People’s well-being is interconnected with the well-being of natural systems.   We face increasingly complex challenges—from climate change and loss of species to decreasing access to nature, a growing gap between the haves and have nots, and other threats to our health, security, and future survival. Environmental education equips people, communities, and organizations with knowledge, skills, and motivation to make informed decisions about how they can address those challenges. 

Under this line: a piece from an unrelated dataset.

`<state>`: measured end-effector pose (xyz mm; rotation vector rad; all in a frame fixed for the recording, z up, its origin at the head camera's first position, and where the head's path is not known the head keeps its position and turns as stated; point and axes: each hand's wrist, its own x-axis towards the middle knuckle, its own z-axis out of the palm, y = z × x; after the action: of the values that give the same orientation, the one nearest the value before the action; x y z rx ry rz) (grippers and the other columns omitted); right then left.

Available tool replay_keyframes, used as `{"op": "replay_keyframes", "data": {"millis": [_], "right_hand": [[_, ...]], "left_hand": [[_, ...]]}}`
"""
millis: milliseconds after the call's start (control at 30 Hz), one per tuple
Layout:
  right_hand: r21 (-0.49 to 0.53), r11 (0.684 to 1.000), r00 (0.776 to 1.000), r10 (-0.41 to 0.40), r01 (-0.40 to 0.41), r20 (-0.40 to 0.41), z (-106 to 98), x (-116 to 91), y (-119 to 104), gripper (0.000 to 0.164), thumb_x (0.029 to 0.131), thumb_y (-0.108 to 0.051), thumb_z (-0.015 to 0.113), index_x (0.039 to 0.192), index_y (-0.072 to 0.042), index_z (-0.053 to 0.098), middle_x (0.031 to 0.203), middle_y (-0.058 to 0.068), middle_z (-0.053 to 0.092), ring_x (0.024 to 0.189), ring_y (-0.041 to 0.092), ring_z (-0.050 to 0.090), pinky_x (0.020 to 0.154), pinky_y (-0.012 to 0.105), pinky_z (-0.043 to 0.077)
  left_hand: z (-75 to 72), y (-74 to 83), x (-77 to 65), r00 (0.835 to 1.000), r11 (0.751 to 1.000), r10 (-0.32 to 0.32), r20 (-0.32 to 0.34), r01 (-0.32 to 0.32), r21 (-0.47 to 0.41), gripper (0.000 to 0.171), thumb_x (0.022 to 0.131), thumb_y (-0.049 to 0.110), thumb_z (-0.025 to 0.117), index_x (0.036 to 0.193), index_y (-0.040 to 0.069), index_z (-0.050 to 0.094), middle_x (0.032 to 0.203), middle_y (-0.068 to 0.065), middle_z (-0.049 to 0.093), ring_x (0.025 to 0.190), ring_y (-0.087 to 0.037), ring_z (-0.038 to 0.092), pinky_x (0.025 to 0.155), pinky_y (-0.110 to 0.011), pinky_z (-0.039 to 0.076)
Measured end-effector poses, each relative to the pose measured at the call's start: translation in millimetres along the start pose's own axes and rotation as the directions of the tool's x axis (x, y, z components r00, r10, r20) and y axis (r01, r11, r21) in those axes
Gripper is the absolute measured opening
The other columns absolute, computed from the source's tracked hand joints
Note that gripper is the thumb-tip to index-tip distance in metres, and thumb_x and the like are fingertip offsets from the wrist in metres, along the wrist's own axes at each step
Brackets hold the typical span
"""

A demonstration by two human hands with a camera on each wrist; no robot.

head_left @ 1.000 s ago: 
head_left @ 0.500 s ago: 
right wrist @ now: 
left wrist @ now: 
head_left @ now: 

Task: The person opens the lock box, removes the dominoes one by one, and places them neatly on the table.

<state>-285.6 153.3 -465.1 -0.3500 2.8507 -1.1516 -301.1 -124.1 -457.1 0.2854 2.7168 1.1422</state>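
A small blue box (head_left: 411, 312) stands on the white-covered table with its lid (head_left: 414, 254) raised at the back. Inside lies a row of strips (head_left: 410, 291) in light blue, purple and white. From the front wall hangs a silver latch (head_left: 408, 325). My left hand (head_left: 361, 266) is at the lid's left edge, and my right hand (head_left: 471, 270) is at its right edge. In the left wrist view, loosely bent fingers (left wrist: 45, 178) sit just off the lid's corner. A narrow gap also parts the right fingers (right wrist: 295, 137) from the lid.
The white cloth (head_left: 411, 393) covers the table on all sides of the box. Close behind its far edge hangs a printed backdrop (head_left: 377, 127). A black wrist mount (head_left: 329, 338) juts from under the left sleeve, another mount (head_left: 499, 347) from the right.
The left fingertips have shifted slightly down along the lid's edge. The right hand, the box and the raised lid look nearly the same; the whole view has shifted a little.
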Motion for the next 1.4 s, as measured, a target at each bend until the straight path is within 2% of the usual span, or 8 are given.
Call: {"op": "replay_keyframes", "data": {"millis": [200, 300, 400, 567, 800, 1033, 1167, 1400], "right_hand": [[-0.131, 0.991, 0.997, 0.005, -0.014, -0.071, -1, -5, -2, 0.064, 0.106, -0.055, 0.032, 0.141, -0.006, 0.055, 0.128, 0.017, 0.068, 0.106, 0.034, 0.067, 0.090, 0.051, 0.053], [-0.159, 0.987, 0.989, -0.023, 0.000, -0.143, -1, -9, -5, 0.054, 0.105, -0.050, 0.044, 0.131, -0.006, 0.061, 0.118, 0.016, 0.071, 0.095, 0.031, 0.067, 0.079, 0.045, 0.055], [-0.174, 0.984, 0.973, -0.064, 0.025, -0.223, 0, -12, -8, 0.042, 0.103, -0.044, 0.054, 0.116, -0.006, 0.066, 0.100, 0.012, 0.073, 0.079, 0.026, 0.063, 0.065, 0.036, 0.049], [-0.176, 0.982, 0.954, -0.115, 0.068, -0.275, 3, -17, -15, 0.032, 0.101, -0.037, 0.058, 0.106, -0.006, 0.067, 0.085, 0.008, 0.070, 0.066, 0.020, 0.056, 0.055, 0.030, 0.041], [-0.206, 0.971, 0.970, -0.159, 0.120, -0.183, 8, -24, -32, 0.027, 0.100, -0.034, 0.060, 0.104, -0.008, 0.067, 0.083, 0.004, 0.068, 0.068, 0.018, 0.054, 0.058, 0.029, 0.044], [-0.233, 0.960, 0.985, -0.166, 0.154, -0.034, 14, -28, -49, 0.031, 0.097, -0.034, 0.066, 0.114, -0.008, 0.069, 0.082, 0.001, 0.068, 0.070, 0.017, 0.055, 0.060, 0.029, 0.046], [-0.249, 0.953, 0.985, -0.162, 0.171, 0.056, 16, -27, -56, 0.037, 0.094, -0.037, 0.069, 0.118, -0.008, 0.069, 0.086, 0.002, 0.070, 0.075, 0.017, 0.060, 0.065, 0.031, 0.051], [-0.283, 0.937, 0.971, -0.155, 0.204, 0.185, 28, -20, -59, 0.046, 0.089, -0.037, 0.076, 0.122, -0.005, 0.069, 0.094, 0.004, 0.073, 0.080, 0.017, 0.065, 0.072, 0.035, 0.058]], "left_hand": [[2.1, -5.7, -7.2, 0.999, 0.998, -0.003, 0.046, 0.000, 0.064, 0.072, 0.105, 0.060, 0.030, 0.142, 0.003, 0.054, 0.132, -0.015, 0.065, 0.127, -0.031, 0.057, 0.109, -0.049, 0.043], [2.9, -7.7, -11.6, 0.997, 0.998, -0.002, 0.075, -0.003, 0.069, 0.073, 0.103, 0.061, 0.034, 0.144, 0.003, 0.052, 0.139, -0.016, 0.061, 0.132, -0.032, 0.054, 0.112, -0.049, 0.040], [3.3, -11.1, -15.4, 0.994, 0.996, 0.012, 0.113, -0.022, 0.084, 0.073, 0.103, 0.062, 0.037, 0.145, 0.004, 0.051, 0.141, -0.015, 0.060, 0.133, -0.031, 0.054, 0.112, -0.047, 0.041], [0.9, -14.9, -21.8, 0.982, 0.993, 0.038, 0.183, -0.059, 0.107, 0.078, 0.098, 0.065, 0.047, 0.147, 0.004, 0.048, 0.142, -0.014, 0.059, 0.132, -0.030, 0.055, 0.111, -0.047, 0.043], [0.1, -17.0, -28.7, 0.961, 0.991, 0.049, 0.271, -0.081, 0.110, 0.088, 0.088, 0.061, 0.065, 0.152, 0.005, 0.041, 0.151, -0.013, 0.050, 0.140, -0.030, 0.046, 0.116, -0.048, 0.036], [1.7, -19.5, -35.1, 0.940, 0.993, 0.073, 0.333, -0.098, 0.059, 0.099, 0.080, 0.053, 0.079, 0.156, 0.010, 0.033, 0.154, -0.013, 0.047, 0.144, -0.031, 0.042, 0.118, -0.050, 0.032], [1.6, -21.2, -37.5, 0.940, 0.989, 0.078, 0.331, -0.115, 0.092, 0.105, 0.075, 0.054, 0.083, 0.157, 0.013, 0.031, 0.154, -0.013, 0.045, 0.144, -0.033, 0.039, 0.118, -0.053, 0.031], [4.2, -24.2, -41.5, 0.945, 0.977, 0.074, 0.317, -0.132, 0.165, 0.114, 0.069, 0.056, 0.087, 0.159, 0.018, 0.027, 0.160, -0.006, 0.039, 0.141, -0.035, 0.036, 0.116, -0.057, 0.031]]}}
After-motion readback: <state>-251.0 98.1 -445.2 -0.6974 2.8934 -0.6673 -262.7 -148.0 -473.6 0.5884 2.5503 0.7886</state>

Where does EE take place? 

Environmental education works best when it happens in many different places and spaces, because this lets people build concepts and make connections over time. Some environmental education happens in formal learning settings, like schools and universities, or settings designed for environmental education, like outdoor classrooms or schools. Some happens in places where people encounter nature: parks, zoos, beaches, aquariums, or nature centers.  Some happens in places that support hands-on, practical experience: laboratories, summer camps, after school programs, museums – and even boardrooms. 

Who provides EE?  

Natural systems are complex – living creatures, the physical surroundings, weather patterns, and, of course, people. So, environmental education can take place in virtually any subject discipline, from anthropology to zoology. Likewise, environmental educators work with learners across the lifespan: early childhood educators, elementary and high school teachers, camp counselors, university professors. They are the faces of many types of organizations: from afterschool programs to state and federal agencies. Some environmental educators are what we all tend to picture as “teachers,” but they also might be naturalists, scientists, park rangers, and many others. 

EE and You

We are all environmental educators in some way, shape, or form.  The wide variety of EE providers and many different ways EE is provided creates opportunities for the citizens of Colorado to explore their connection to the natural world in many settings and ways. Yet it is not necessary to be part of an organization or formal program to participate in or support EE or to help advance environmental literacy in Colorado. Individuals who share information and ideas about what they have learned can make a real difference. Those who help fund projects and programs make critical contributions. Those who model environmentally responsible choices and actions are especially influential in moving our community toward environmental literacy.